In our series, the infection caused by SMARTPlugs typically occurred three years after insertion, so canaliculitis should be suspected in any patient with an ocular infection even years after plug insertion. Others cases have reported on SMARTPlug induced canaliculitis, some with mycobacterium as the isolated organism.3,4 An earlier, large series by Robert Hill III, MD, and colleagues reported a similar rate of canaliculitis with SMARTPlugs of 7.2 percent, with signs typically manifesting at three years.5 Signs of a pouting puncta, pus and granulation tissue in a lid with a history SMARTPlug insertion and no medial canthal lump or dacryocystitis are typical. While initial experience with SMARTPlugs may be positive, the late-onset infections have caused many practitioners to reconsider their use. We believe that our initial rate of 6 percent canaliculitis will be higher, as the infection can take years to manifest. These concerning findings have lead to the discontinuation of the SMARTPlugs in our practice. 

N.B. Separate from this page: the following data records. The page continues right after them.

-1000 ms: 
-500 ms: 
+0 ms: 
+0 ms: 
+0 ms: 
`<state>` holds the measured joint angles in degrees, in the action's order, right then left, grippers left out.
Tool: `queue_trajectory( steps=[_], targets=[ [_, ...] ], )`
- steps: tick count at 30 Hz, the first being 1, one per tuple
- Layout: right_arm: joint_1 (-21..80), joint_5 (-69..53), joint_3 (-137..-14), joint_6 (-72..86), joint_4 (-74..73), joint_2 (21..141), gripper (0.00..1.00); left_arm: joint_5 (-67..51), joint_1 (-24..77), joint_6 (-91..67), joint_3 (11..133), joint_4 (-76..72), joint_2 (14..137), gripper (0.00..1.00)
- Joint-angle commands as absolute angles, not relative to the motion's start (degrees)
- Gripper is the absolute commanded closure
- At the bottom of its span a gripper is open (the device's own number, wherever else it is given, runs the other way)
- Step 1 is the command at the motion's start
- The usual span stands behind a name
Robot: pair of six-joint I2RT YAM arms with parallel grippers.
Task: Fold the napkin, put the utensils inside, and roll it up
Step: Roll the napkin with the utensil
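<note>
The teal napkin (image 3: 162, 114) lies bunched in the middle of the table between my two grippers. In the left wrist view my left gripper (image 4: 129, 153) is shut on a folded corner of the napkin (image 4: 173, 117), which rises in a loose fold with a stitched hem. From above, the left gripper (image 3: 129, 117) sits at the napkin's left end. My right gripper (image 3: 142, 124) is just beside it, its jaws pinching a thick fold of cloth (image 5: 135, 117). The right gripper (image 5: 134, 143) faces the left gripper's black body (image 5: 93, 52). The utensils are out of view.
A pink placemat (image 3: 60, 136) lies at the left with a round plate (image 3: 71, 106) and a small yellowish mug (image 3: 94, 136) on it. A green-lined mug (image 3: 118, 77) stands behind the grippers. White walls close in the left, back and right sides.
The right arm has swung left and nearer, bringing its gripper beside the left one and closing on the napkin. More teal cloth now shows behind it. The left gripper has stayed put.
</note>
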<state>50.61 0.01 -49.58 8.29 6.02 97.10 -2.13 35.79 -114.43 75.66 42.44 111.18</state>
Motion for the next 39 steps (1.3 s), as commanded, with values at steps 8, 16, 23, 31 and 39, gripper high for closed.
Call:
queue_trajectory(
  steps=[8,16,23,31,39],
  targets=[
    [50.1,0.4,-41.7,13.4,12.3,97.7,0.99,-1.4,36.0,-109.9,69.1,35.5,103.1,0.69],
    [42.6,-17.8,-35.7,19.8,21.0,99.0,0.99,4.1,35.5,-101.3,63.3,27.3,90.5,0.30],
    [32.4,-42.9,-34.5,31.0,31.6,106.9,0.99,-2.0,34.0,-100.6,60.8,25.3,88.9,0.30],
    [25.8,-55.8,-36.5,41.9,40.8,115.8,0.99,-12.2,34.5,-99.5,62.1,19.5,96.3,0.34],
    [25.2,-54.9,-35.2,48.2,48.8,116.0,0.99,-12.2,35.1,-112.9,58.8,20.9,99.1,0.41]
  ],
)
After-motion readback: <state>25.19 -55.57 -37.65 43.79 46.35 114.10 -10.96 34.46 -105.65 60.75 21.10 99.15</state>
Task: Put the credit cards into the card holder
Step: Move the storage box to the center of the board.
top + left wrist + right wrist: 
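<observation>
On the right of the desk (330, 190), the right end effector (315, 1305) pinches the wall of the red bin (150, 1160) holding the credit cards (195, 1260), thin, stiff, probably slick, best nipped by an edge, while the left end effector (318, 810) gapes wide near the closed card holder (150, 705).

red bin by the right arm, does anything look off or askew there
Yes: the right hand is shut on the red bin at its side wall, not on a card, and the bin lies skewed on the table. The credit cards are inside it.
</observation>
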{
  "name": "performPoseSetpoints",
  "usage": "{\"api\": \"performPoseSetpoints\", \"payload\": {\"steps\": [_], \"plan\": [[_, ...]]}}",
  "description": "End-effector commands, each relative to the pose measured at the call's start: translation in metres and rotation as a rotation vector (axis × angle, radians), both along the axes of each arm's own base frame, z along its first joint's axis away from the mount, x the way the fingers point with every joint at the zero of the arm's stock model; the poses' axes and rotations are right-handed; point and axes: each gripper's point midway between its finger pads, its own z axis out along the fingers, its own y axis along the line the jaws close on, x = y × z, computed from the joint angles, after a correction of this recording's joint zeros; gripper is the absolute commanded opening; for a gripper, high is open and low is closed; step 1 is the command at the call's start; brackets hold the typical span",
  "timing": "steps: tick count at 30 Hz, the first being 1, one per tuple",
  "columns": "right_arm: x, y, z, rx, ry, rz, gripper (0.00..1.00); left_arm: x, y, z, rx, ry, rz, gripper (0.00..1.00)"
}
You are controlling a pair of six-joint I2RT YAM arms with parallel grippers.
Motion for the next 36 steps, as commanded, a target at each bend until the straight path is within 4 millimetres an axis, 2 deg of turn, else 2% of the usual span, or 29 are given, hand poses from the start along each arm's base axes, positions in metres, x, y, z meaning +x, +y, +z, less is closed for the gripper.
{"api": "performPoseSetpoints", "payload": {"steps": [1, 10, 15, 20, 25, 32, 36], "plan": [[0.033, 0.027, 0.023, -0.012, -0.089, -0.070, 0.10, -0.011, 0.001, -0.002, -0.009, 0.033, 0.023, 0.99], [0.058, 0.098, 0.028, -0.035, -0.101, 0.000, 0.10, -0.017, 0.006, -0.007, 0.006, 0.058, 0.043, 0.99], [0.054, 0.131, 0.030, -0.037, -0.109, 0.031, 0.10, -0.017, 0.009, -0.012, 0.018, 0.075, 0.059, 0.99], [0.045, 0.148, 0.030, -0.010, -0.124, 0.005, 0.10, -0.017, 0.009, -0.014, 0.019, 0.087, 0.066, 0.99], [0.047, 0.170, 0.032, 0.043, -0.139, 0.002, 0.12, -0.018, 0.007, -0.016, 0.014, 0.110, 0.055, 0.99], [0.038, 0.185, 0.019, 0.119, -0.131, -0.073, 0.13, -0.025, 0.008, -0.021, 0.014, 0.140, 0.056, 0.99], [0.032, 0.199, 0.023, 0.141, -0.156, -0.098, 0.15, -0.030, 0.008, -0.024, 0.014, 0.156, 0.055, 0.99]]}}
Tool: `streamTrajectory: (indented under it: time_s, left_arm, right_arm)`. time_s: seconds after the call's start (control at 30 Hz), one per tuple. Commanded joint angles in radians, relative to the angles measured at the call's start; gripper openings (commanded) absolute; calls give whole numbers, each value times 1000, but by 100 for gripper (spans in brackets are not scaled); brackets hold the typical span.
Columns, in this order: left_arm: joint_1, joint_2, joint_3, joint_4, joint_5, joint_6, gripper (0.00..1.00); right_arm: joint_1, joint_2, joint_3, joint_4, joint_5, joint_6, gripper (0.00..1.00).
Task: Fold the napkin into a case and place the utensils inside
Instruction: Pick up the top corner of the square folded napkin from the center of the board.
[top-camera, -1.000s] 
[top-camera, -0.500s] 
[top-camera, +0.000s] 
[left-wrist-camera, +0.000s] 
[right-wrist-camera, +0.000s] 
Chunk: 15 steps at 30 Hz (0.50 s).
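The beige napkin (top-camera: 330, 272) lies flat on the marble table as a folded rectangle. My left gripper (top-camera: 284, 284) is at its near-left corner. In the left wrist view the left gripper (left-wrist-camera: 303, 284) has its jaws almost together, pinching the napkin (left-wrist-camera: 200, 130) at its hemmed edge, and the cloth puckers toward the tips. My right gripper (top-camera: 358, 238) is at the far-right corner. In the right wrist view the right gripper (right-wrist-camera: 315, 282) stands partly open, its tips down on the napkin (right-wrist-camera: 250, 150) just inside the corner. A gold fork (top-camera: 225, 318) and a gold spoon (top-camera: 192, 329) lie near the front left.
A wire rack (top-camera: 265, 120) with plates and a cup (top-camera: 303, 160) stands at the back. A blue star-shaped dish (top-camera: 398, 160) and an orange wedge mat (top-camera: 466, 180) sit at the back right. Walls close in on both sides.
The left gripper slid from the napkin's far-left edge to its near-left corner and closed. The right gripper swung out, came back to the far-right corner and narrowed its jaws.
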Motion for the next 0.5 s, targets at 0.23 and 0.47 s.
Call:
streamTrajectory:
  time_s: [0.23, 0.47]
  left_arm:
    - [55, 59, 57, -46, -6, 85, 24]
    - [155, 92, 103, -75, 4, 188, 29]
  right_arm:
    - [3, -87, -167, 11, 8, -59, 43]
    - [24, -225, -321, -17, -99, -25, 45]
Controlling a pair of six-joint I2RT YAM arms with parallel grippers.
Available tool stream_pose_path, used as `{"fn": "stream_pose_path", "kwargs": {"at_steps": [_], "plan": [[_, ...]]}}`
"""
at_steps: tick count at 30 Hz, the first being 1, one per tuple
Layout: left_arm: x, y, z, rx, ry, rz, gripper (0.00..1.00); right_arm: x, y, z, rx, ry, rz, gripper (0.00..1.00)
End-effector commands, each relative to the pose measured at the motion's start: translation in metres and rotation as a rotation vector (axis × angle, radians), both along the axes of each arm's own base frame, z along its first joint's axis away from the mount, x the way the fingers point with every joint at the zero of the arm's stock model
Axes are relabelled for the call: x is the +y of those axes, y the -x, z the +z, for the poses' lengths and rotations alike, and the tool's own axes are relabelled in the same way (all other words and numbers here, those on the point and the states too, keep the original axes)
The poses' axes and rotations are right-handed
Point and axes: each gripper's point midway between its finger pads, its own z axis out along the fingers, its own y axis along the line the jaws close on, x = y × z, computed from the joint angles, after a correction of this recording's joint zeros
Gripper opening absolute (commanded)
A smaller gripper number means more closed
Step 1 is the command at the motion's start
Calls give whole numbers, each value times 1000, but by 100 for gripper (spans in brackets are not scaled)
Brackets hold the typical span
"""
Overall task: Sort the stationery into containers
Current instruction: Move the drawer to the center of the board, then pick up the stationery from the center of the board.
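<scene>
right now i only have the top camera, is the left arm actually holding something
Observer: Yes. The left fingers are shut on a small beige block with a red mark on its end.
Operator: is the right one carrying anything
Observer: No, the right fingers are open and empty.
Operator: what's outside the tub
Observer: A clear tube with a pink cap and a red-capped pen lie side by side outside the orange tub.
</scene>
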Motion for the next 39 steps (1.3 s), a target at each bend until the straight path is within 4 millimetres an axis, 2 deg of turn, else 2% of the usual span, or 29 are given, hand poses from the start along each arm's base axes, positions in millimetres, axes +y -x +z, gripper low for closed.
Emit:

(Editor’s note: Repeated attempts to solicit comment from the manufacturer were unsuccessful.) 

Dr. Fezza and Dr. Gindoff practice at the Center for Sight, 2601 South Tamiami Trail, Sarasota, Fla., 34229. They have no financial interest in this product. 

1. Repp DJ, Burkat CN, Lucarelli MJ. Lacrimal Excretory System Concretions: Canalicular and lacrimal sac. Ophthalmology 2009;116; 2230-5. 
2. Zaldivar RA, Bradley EA. Primary Canaliculitis. Ophthal Plast Reconstr Surg 2009;25:481-4. 
3. Fender RS, Rao RR, Lissner GS, et al. Atypical mycobacterial keratitis and canaliculitis in a patient with an indwelling SMARTPlug. Br J Ophthalmol 2010 Mar;94(3): 383-4. 
4. Fowler AM, Dutton JJ, Fowler WC, et al. Mycobacterium chelonae canaliculitis associated with SMARTPlug use. Ophthal Plast Reconstr Surg 2008;3:241-3. 
5. Hill RH, Norton SW, Bersani TA. Prevalence of canaliculitis requiring removal of SMARTPlugs. Ophthalm Plast Reconstr Surg 2009;25:437-9.